In today’s post I will describe the process of integrating OIDC implicit flow with ORDS running on Tomcat against Keycloak service. May sound complicated, but we’ll break it down into individual components so we know what we’re talking about.
OIDC implicit flow
OIDC or OpenID Connect is an extension of OAuth 2.0. This may sound familiar for people who were dealing before with ORDS built-in authentication methods, since one of them, the client credentials flow, is based on the same protocol (for more information on this see this nice blog entry from JMJ Cloud: https://www.jmjcloud.com/blog/ords-securing-services-using-oauth2-2-legged).
We’ll be using the implicit flow, which has generally 4 steps for authentication:
- The user is redirected to the authentication server by the application
- The user puts in his credentials
- The user is redirected back to the application with an access token in the URL fragment
- All the following request to the application are made with “Authorization: Bearer …” header
In our case it will be up to the application server (Tomcat) to verify the provided token.

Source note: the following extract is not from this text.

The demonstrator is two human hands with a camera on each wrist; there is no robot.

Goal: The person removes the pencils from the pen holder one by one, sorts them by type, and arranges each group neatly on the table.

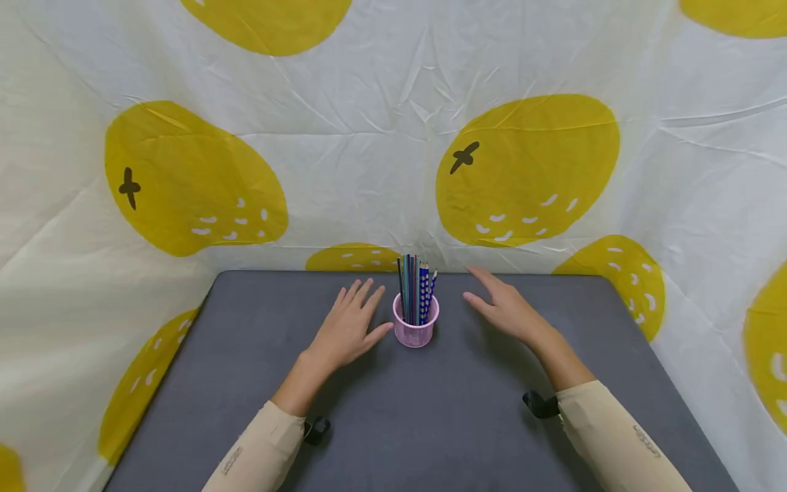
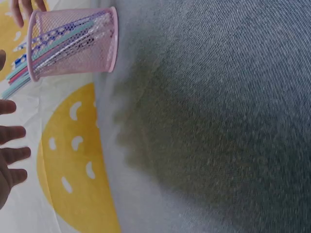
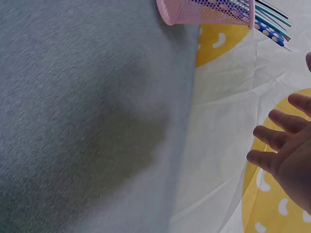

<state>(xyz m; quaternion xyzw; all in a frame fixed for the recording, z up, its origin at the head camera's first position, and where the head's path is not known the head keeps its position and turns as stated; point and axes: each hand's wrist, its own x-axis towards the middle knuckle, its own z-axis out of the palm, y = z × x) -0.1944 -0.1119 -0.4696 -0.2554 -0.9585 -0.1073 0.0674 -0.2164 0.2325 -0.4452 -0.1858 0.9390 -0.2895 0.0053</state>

If you want to know more about this flow, it’s described very clearly in this OneLogin documentation entry: https://developers.onelogin.com/openid-connect#Implicit-Flow
As you can see, the process is pretty straightforward and that’s why we’ll be using it for this demo.
Keycloak
Keycloak is an open source, Red Hat-backed Identity and Access Management server. The part we’ll be interested in is its OpenID Connect adapter for Tomcat: https://www.keycloak.org/docs/latest/securing_apps/#_tomcat_adapter but there’s a wide variety of them, covering all your possible needs.
What would normally be required is to put a security-constraint entry in the web.xml of the application, effectively protecting the whole ORDS application. But we certainly don’t want to do that. We want to use the ORDS’ built-in endpoint security management where we list the privileges necessary to access selected endpoints. In SQL Developer this may look something like this:
We may want to leave some endpoints open to everyone and certainly we want to keep the metadata-catalog endpoint public as well.
In order to achieve our goal, we will create a small Tomcat valve that is going to check every request and if there’s “Authorization: Bearer …” header in that request, it will trigger the token validation, which is implemented in the Keycloak adapter.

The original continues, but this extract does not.